We were standing in a large room that had been carved into the face of one of the hills of Minya. The wall before us was covered in reliefs and paintings of two people, scantily clad, in close contact. The images definitely, definitely, belonged to a brothel.

With the rapid expansion of Rome’s provinces towards the end of the millennium, imports of foreign luxury goods and arts came flooding into The City from all four corners of the Empire.

Exotic prostitutes and artisans arrived as slaves, those seeking work or with travelling envoys. And with them came languages foreign to Rome’s Italian tongue.

To conquer the language barrier, a visitor arriving at a cosmopolitan brothel could simply point to a series of images painted on the walls.

‘It was like a visual sexual menu; you could indicate preferences of gender, number and, ahem, the type of contact.’

Then the visitor would be led to private - and some not so private - chambers for his/her enjoyment.

‘Look! The Spread Eagle! And the 69!’

Zuzi had looked at me. She had the good grace to listen to what I had said before saying quietly, ‘Han… they’re wrestling scenes.’

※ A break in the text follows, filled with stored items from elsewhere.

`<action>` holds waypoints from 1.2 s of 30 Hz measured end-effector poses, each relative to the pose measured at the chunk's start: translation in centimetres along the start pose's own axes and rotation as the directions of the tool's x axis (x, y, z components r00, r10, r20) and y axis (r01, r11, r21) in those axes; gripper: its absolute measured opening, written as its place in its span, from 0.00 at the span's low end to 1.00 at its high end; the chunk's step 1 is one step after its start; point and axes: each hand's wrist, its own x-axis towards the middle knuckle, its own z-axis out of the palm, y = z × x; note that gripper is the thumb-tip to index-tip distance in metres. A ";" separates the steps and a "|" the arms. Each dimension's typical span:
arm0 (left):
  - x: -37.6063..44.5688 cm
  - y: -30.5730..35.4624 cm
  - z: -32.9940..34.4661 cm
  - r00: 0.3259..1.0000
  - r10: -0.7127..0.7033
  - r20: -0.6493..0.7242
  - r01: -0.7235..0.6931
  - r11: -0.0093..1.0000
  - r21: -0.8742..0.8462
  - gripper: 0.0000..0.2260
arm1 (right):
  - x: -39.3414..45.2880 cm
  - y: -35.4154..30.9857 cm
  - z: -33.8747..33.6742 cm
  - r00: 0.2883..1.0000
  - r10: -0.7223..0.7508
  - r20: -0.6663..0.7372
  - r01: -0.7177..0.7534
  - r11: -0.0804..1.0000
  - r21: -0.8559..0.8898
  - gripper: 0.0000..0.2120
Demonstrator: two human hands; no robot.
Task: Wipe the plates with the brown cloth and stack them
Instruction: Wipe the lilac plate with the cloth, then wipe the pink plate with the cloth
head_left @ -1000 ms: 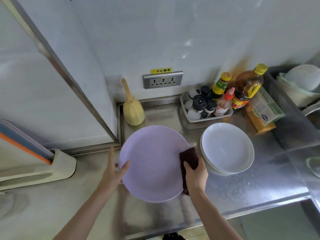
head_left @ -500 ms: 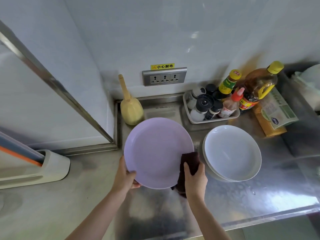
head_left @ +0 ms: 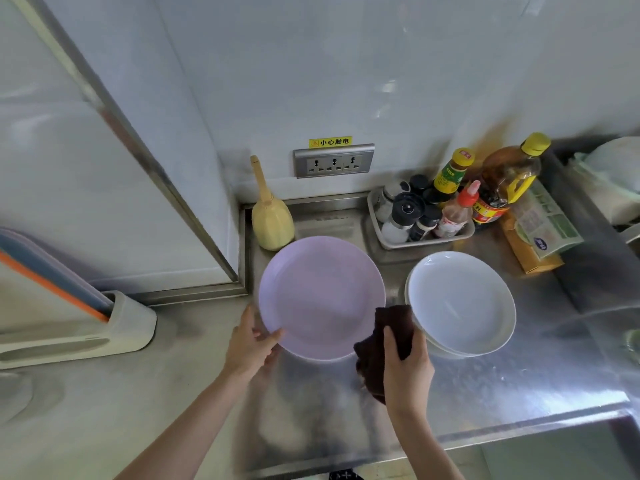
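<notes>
While the steel bench [head_left: 519, 386] spreads across the lower frame, the white plates [head_left: 460, 303] sit stacked at centre right. Just left, the lilac plate [head_left: 322, 296] tilts in the left hand [head_left: 251, 344], fingers clamped on its rim. Right hand [head_left: 407, 368] fingers grip the brown cloth [head_left: 388, 327] at the plate's lower-right edge; wiping well probably means pressing firmly in circles.

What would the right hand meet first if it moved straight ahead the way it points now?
Probably the near rim of the white plates: the right hand, gripping the brown cloth, points up-forward at it, though height is unclear.
</notes>
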 end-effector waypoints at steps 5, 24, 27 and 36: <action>-5.3 -1.7 -4.2 0.998 0.001 0.061 0.005 0.995 -0.100 0.19 | -2.9 -1.5 2.0 0.973 -0.078 0.216 0.077 0.997 0.012 0.08; -29.8 -23.8 -23.3 0.708 -0.262 -0.656 0.050 0.945 -0.324 0.09 | -25.3 -2.9 14.5 0.369 -0.234 0.900 0.426 0.903 0.060 0.08; -30.4 -27.6 -26.1 0.636 -0.270 -0.723 0.051 0.949 -0.310 0.12 | -28.1 -1.9 16.2 0.403 -0.229 0.886 0.458 0.889 0.021 0.08; -30.5 -35.7 -34.0 0.576 -0.379 -0.724 0.202 0.924 -0.324 0.29 | -34.8 1.7 18.9 0.534 -0.192 0.823 0.462 0.882 -0.094 0.06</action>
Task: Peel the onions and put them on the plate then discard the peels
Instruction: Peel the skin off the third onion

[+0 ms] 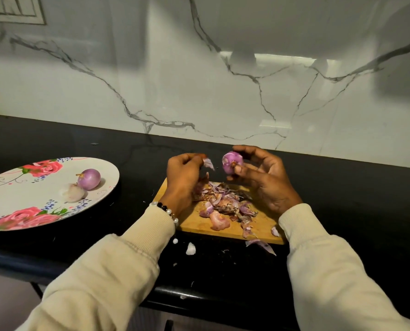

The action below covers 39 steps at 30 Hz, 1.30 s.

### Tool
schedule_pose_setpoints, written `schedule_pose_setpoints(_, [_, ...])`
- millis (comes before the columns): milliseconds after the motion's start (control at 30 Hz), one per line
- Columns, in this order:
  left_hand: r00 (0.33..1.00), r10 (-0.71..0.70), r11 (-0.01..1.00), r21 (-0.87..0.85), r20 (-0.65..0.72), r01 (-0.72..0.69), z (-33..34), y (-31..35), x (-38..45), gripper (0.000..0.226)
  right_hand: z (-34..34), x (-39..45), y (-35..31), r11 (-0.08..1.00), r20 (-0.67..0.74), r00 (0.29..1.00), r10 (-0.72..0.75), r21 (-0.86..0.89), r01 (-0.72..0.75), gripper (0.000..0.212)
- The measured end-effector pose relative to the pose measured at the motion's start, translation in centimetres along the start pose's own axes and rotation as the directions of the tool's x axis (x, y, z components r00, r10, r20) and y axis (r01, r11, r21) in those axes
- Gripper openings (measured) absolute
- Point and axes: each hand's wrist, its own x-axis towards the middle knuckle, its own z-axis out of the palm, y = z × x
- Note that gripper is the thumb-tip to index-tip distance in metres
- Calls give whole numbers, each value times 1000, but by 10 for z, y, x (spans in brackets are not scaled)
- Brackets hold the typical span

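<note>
our right hand (pixel 258 177) grasps a small purple onion (pixel 232 162) in curled fingers above the far edge of the wooden cutting board (pixel 258 225). our left hand (pixel 184 173) pinches a pale strip of peel (pixel 208 163) just beside the onion. a heap of purple and brown peels (pixel 225 204) lies on the board. to the left, the white rose-patterned plate (pixel 12 187) carries a peeled purple onion (pixel 88 179) touching a paler peeled onion (pixel 72 192) on the black countertop (pixel 342 187).
</note>
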Motion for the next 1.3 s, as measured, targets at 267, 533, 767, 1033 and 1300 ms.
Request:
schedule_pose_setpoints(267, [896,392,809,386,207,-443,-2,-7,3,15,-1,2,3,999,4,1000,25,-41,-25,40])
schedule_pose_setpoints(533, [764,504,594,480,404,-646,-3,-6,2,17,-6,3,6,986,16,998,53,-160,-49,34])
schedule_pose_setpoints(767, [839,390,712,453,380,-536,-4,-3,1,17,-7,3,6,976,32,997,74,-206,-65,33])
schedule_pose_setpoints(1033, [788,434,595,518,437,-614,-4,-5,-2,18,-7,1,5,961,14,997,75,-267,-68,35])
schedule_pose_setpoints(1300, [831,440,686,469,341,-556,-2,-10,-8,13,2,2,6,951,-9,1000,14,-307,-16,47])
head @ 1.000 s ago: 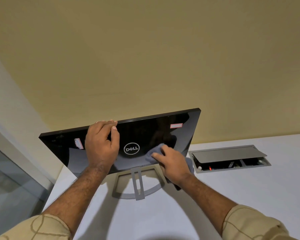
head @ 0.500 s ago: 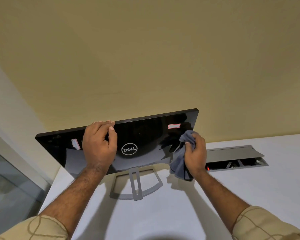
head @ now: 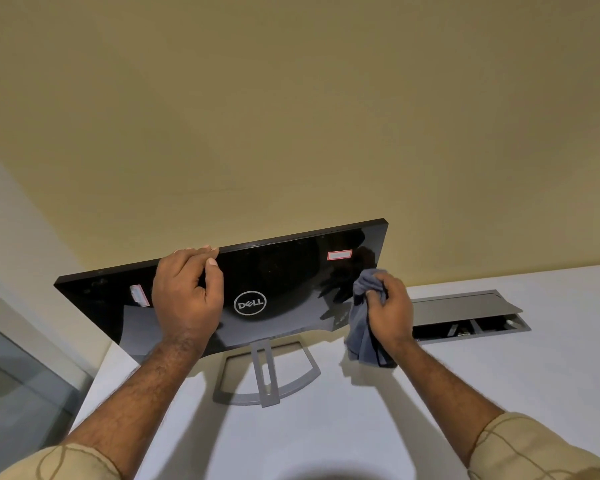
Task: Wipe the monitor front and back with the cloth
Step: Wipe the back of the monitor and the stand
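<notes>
- Now the monitor [head: 278, 292] stands on the desk [head: 378, 427], its glossy back toward the person.
- Left hand [head: 187, 299] grips the monitor's top edge.
- Right hand [head: 390, 311] clenches the cloth [head: 359, 327] beside the monitor's right edge.
- Risk: hard wiping could tip the monitor on its stand [head: 267, 375], should the left hand loosen.

Monitor [head: 284, 275]: glossy black rear panel facing camera, tilted, on grey stand on white desk. Cloth [head: 361, 327]: grey, bunched, at monitor's right edge.
</notes>
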Available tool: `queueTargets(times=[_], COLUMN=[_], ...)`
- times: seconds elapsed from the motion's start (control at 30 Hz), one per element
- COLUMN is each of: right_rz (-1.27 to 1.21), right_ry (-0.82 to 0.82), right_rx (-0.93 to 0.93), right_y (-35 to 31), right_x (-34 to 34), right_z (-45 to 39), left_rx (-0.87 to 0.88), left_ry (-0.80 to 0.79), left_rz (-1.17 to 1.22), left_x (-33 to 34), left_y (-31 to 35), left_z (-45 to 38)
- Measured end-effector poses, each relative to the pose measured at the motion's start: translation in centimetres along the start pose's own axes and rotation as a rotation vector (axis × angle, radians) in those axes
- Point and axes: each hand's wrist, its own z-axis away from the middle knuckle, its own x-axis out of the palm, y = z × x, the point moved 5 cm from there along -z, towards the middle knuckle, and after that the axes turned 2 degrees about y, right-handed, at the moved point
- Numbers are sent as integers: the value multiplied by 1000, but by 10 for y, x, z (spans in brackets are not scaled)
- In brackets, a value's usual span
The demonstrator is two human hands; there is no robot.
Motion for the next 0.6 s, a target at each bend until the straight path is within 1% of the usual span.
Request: queueTargets(times=[0.13,0.2,0.23,0.3,0.37,0.43,0.53,0.6], right_rz=[-120,-192,-227,-248,-196,-141,-108,-102], right_ry=[182,228,229,186,113,52,1,28], right_rx=[-84,-59,-14,139,277,358,416,400], right_y=[-32,-34,-29,-12,7,21,34,35], right_x=[-18,-17,-13,1,16,26,27,21], right_z=[-14,-12,-8,5,19,29,30,23], left_rx=[-4,5,11,19,29,38,43,46], left_ry=[5,6,12,20,19,22,32,36], left_rz=[-5,-6,-7,-10,-14,-16,-17,-21], left_x=[0,0,-1,-1,1,1,2,1], left_y=[0,1,2,3,3,3,2,2], left_z=[0,0,1,1,1,1,1,1])
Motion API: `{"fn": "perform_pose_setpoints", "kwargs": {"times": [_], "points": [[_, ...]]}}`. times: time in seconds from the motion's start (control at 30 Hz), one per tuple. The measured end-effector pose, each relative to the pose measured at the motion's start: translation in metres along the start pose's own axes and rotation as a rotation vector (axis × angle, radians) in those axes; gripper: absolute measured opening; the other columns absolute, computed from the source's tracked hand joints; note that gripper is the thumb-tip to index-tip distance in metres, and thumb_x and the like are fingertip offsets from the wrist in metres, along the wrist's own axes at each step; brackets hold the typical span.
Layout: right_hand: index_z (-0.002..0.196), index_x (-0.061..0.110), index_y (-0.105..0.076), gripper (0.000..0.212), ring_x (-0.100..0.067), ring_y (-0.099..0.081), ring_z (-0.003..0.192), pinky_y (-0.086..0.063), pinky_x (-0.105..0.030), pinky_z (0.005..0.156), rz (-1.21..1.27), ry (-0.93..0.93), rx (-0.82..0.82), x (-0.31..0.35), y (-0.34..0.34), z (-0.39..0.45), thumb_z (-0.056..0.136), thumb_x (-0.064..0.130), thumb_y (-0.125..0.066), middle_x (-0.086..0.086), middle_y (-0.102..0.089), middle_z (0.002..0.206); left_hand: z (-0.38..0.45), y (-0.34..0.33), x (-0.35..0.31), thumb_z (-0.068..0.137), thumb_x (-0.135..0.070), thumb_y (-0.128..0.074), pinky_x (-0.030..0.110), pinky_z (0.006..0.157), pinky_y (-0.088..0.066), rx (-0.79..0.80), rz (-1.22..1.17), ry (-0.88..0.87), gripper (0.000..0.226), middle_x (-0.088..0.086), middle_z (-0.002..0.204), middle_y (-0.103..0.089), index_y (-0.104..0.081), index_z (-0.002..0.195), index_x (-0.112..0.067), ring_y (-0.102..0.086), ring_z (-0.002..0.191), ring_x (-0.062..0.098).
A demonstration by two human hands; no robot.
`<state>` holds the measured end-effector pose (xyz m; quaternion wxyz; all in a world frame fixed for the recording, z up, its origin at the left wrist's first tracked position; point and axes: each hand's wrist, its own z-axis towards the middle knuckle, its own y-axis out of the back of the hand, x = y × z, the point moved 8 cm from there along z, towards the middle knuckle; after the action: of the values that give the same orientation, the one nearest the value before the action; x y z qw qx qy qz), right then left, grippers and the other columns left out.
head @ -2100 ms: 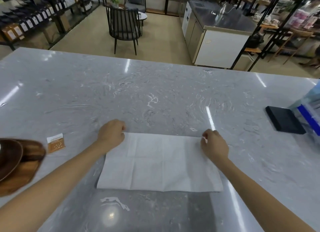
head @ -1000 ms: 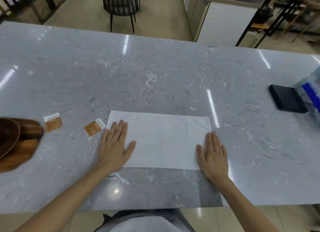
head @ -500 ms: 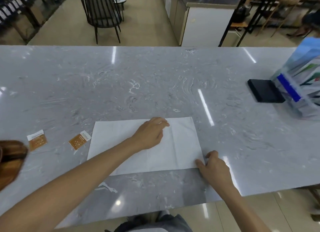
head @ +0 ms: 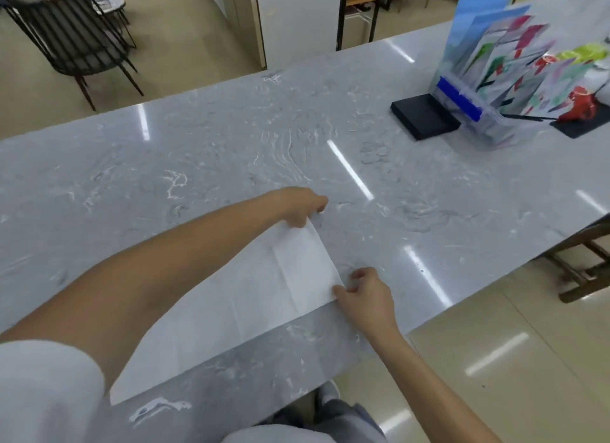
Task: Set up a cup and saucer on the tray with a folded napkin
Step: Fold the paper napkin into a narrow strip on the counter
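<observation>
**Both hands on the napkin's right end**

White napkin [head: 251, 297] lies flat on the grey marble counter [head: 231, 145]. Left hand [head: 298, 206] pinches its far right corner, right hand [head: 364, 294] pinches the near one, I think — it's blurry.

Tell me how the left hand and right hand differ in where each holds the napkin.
The left hand pinches the far right corner of the napkin; the right hand pinches the near right corner. The left arm crosses over the napkin; the right arm stays beside it. Both grips sit on the same short edge.
</observation>
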<state>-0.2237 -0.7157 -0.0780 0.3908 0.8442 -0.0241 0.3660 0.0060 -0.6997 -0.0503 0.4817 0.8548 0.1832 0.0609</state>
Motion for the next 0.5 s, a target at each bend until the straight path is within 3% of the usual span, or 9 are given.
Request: {"fn": "perform_pose_setpoints", "kwargs": {"times": [0.07, 0.2, 0.23, 0.33, 0.4, 0.5], "points": [[0.117, 0.015, -0.059, 0.039, -0.024, -0.072, 0.089, -0.058, -0.045, 0.087, 0.133, -0.062, 0.012, -0.007, -0.002, -0.001, 0.084, 0.027, -0.076, 0.004, -0.067, 0.088, 0.005, 0.004, 0.002, 0.079, -0.007, -0.068, 0.046, 0.089, -0.054, 0.026, 0.027, -0.023, 0.039, 0.005, 0.109, -0.063, -0.058, 0.115, -0.016, -0.060, 0.107, 0.030], [0.098, 0.012, -0.070, 0.015, -0.014, -0.068, 0.052, -0.062, -0.035, 0.066, 0.386, -0.157, 0.065, -0.014, -0.008, 0.001, 0.085, 0.014, -0.075, -0.004, -0.071, 0.078, 0.014, 0.007, 0.007, 0.072, -0.014, -0.072, 0.044, 0.086, -0.057, 0.075, 0.073, -0.048, 0.025, -0.011, 0.078, -0.050, -0.070, 0.096, -0.023, -0.061, 0.105, 0.028], [0.089, 0.010, -0.074, 0.004, -0.015, -0.065, 0.051, -0.059, -0.034, 0.062, 0.437, -0.159, 0.096, -0.013, -0.009, 0.002, 0.085, 0.011, -0.074, -0.007, -0.071, 0.074, 0.015, 0.006, 0.009, 0.072, -0.014, -0.072, 0.043, 0.086, -0.057, 0.081, 0.070, -0.055, 0.024, -0.010, 0.077, -0.052, -0.072, 0.095, -0.023, -0.061, 0.106, 0.027], [0.066, 0.011, -0.072, 0.020, -0.016, -0.057, 0.048, -0.051, -0.026, 0.050, 0.581, -0.179, 0.173, -0.010, -0.009, 0.004, 0.085, 0.005, -0.074, -0.006, -0.063, 0.059, 0.015, 0.007, 0.017, 0.073, -0.015, -0.072, 0.042, 0.087, -0.056, 0.041, 0.009, -0.074, 0.023, -0.003, 0.087, -0.067, -0.076, 0.095, -0.021, -0.062, 0.105, 0.025], [0.069, 0.012, -0.070, 0.020, -0.013, -0.057, 0.047, -0.049, -0.021, 0.045, 0.635, -0.179, 0.193, -0.007, -0.004, 0.007, 0.087, 0.005, -0.074, -0.003, -0.064, 0.058, 0.012, 0.011, 0.025, 0.076, -0.015, -0.075, 0.037, 0.082, -0.055, -0.012, -0.047, -0.088, 0.022, 0.004, 0.098, -0.075, -0.077, 0.098, -0.015, -0.067, 0.099, 0.025], [0.088, 0.003, -0.075, 0.006, -0.012, -0.066, 0.059, -0.055, -0.014, 0.053, 0.711, -0.165, 0.238, 0.004, 0.007, 0.017, 0.092, 0.006, -0.072, -0.009, -0.072, 0.067, 0.000, 0.026, 0.046, 0.080, -0.019, -0.079, 0.027, 0.069, -0.044, -0.106, -0.104, -0.084, 0.015, 0.005, 0.090, -0.076, -0.077, 0.092, -0.012, -0.068, 0.084, 0.024]]}}
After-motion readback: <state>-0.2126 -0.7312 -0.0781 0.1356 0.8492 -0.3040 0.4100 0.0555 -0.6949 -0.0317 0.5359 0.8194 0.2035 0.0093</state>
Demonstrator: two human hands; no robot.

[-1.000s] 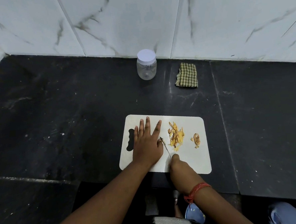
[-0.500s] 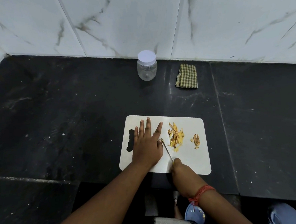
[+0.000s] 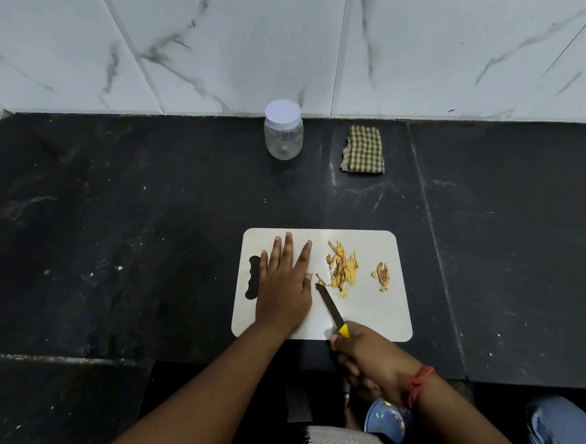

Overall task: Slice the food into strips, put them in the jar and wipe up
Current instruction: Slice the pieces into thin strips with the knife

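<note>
A: What is the work surface like?

B: A thin white cutting board (image 3: 375, 306) with rounded corners and a wavy grip cut-out at its left end, lying on a dark, speckled stone counter (image 3: 114, 232). Behind it rises a wall of glossy white tiles (image 3: 239, 46) with grey veining.

A: And the food?

B: A loose heap of thin yellow-brown strips (image 3: 343, 266) sits right of the board's middle. A small curled brownish scrap (image 3: 382, 274) lies apart, nearer the right edge.

A: The hands?

B: The left hand (image 3: 283, 284) lies flat on the board, fingers straight and spread, palm down. The right hand (image 3: 365, 358) is curled round the yellow handle of a knife (image 3: 331, 307) — its dark narrow blade points up-left, the tip just beside the near edge of the strips.

A: Anything different from a moment ago?

B: The right hand has drawn back toward the body, off the board's near edge, so more blade shows and the yellow handle is now exposed. The left hand has stayed put, and the heap looks unchanged.

A: What else is about?

B: A clear round plastic jar (image 3: 284, 135) with its white lid on stands near the wall, well apart from the board. Just right of it lies a folded green-checked cloth (image 3: 362, 150). A red thread band (image 3: 418, 382) circles the right wrist — nothing lies between the board and the jar.
</note>
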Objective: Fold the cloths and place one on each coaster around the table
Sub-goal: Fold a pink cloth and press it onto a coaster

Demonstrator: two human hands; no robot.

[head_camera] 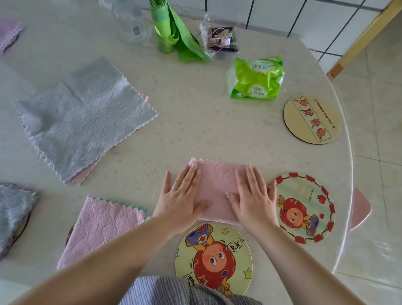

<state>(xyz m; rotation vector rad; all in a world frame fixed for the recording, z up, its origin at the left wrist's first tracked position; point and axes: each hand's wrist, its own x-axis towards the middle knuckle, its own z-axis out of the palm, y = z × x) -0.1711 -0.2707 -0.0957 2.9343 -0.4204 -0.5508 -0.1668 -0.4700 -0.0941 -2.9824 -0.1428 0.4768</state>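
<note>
From the head view I counted three bare coasters: one nearest me (214,258), one to the right (304,208) beside the right hand, and one farther right (312,119) near the tabletop's (197,118) edge. A pink folded cloth (99,231) at lower left covered a fourth coaster, of which only a dark sliver showed. A grey folded cloth (0,217) at the left edge lay over what seemed a fifth; I could not tell for sure.

I counted cloths next: the pink cloth (216,184) under both hands, the two folded ones already named, a flat stack (83,120) with grey on top and pink edges peeking beneath, and a purple cloth (1,36) at far left. How many lay in the stack I could not tell.

The left hand (182,196) lay flat, fingers straight and spread, palm pressing the pink cloth's left part, a ring on one finger. The right hand (254,199) lay likewise flat on its right part, fingers spread. Neither grip pinched anything; both pressed down with open palms. That cloth lay on the tabletop just beyond the nearest coaster and just left of the right one.

At the far side stood one clear bottle (128,21), one green bag roll (170,28), one green tissue pack (256,77) and one small dark packet (223,39).
</note>
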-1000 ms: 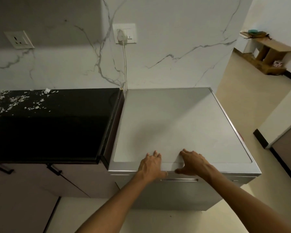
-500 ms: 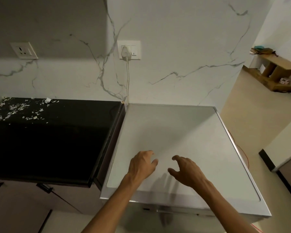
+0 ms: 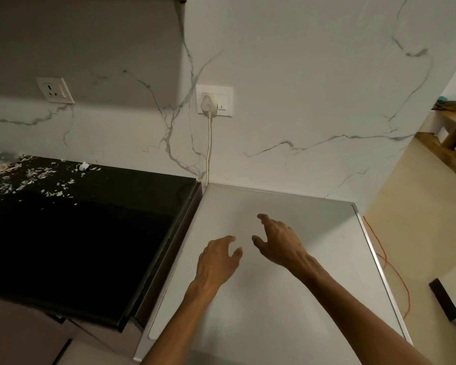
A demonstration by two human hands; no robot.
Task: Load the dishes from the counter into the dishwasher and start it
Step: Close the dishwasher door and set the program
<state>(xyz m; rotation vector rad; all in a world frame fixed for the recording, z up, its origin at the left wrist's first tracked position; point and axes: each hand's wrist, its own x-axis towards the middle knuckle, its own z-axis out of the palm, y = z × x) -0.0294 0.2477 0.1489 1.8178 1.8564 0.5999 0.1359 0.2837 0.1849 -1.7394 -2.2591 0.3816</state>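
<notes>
The silver-grey dishwasher (image 3: 313, 272) stands against the marble wall, and only its flat top shows. Its front and door are out of sight below the frame. My left hand (image 3: 217, 262) hovers over the top near its left side, fingers loosely curled and holding nothing. Just to the right and a little further back, my right hand (image 3: 279, 242) reaches forward with relaxed, spread fingers, also empty. No dishes are in view.
A black counter (image 3: 90, 233) adjoins the dishwasher on the left, with pale scraps (image 3: 37, 177) scattered at its far left. A white plug and cord (image 3: 208, 133) hang from the wall socket behind. An orange cable (image 3: 390, 264) trails on the floor at the right.
Both hands have lifted off the dishwasher's front edge and moved forward over its top. The view has tilted up, so the front panel has dropped out of sight.
</notes>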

It was the tomb of a local elite (a nomarch), who had ruled over this area of Middle Egypt 3500 years ago. The images were of activities and pursuits he had enjoyed whilst he breathed. They were carved and painted on the walls (with some density) so he could take them with him into the afterlife and to continue enjoying them there.

Wrestling, it seems was quite a passion of his.

A donkey’s ‘Eee-HONK’ rang out in the valley 100ft below. Yeah, cheers.